Geoengineering trials can thicken Arctic sea ice, but the climate value is unsettled

Field trials in Canada and Norway have shown that pumping seawater onto Arctic sea ice can make the ice thicker. What remains unclear is whether that added thickness can preserve ice long enough to matter when summer melt arrives.

The experiments revisit a practical technique already used in cold regions: drilling into ice and pumping water onto the surface so it freezes into a thicker layer. In Canada, similar methods help maintain winter ice roads. Researchers and companies now want to know whether that approach could be scaled to support sea ice that is otherwise expected to disappear completely in summer as early as the 2030s.

The stakes are global because Arctic sea ice reflects sunlight back into space more effectively than open ocean. As the ice retreats, darker water absorbs more heat, amplifying warming. Any intervention that could reliably slow that loss would attract serious attention.

Two trials produced thicker ice, but different summer outcomes

Both sets of trials cited in the supplied source text succeeded in thickening sea ice. The disagreement begins afterward. Researchers in Canada reported that the added thickness slowed summer melt, while the Norway team found that although the thickened ice started “rotting” later, it still disappeared on the same day as a nearby control site.

In Norway, the Dutch company Arctic Reflections ran a 2024 test in a lagoon in Svalbard. The team drilled through nearly a meter of ice, pumped seawater onto the snowy surface and created a large slushy layer that froze within days. The process increased total sea-ice thickness from 90 centimeters to 1.16 meters. Yet camera monitoring through June showed no ultimate extension in the ice’s survival compared with untreated ice nearby.

In Canada, the UK company Real Ice carried out trials between December 2024 and February 2025 at eight sites in the Northwest Passage south of Cambridge Bay. The group flooded and froze the snow layer across a total of 250,000 square meters, with some sites thickened twice. According to the source text, the researchers said the intervention did delay melting when summer came.

Why thicker ice may not always translate into longer-lasting ice

The mixed results highlight a central problem in climate intervention research: a physical effect at one stage does not guarantee a meaningful system-level outcome later. Ice can become thicker in winter and still vanish on roughly the same timeline if spring and summer conditions overwhelm the gain.

Christian Haas of the Alfred Wegener Institute, who worked on analyzing the Norway results, summarized the uncertainty directly in the source article: yes, the ice is getting thicker, but whether that meaningfully delays eventual disappearance remains an open question.

That caution matters because geoengineering proposals are often judged not only on whether they work in a narrow technical sense, but on whether they produce durable climate benefits at relevant scale. A trial that changes local ice thickness is scientifically interesting. A method that can reliably preserve large areas of sea ice through warming seasons is a much more demanding proposition.

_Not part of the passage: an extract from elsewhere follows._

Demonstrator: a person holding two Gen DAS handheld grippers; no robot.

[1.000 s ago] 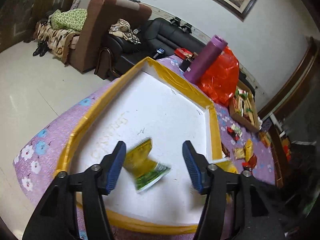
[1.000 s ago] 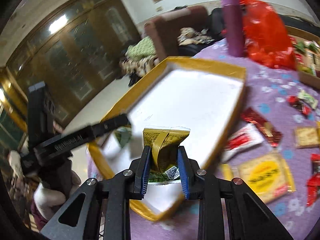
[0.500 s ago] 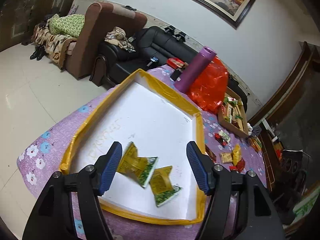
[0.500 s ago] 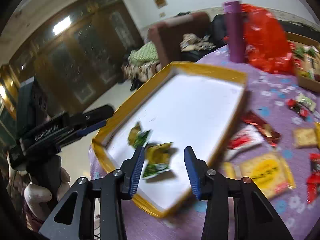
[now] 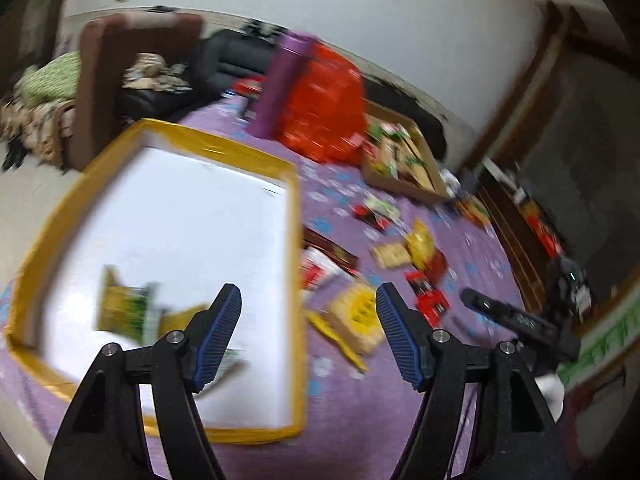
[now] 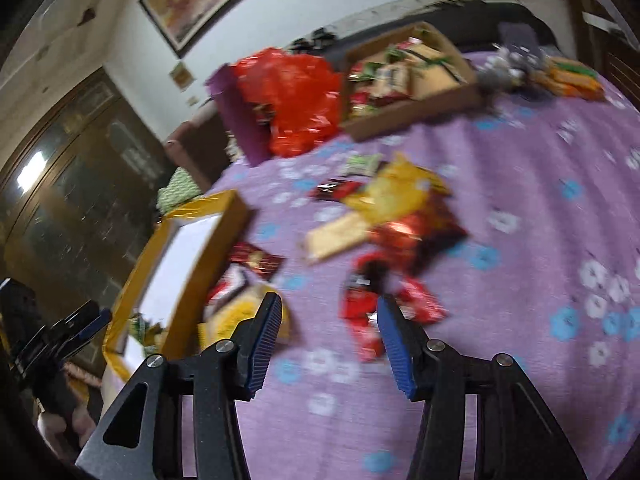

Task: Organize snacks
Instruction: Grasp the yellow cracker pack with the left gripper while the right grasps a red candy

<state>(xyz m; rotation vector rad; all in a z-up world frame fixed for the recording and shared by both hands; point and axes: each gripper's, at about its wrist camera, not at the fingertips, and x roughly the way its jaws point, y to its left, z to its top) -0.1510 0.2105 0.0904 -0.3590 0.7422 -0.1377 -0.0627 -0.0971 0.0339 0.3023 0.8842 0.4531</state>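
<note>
A shallow tray with a yellow rim (image 5: 295, 240) and a white floor lies on the purple flowered cloth. Two yellow-green snack packets (image 5: 124, 308) rest in its near corner. My left gripper (image 5: 308, 332) hovers over the tray's right edge, its jaws opening with nothing between them. My right gripper (image 6: 328, 336) hangs over the cloth beside the tray (image 6: 208, 240), its jaws also opening and empty. Red packets (image 6: 360, 308) lie just beyond its fingertips. A flat yellow packet (image 6: 240, 312) sits to its left against the tray.
Loose snacks are scattered over the cloth (image 6: 520, 280): a yellow bag (image 6: 392, 192), a red foil bag (image 6: 416, 236) and a biscuit pack (image 5: 392, 254). Farther back stand a cardboard box of snacks (image 6: 416, 112), a red plastic bag (image 6: 296, 96) and a purple cylinder (image 6: 240, 120).
My right gripper let go of its yellow-green packet into the tray, then swung right over the loose snacks. My left gripper also swung right, from mid-tray to the tray's right edge.
</note>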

The experiments are continuing, but the burden of proof is high

Both groups have continued their work, which suggests the idea has not been dismissed despite the conflicting results. Continued testing is logical. Arctic conditions vary, and techniques may perform differently depending on snow cover, timing, location and weather patterns. But the burden of proof is high, because scaling any intervention across vast polar areas would be logistically difficult and politically contentious even before its climate effectiveness was established.

There is also a broader governance issue. Techniques that alter ice conditions in one region may affect ecosystems, local communities and international climate politics in ways that are not captured by a simple thickness measurement. The supplied source focuses mainly on field performance, but the policy conversation would inevitably become larger if the method ever appeared ready for deployment beyond experiments.

For now, the main result is both promising and limiting. Researchers have shown that pumped seawater can increase Arctic sea-ice thickness. What they have not yet shown consistently is that this is enough to preserve ice through the summer in a way that changes the larger trajectory of Arctic loss. That leaves the concept in a familiar geoengineering position: plausible enough to keep studying, not proven enough to count on.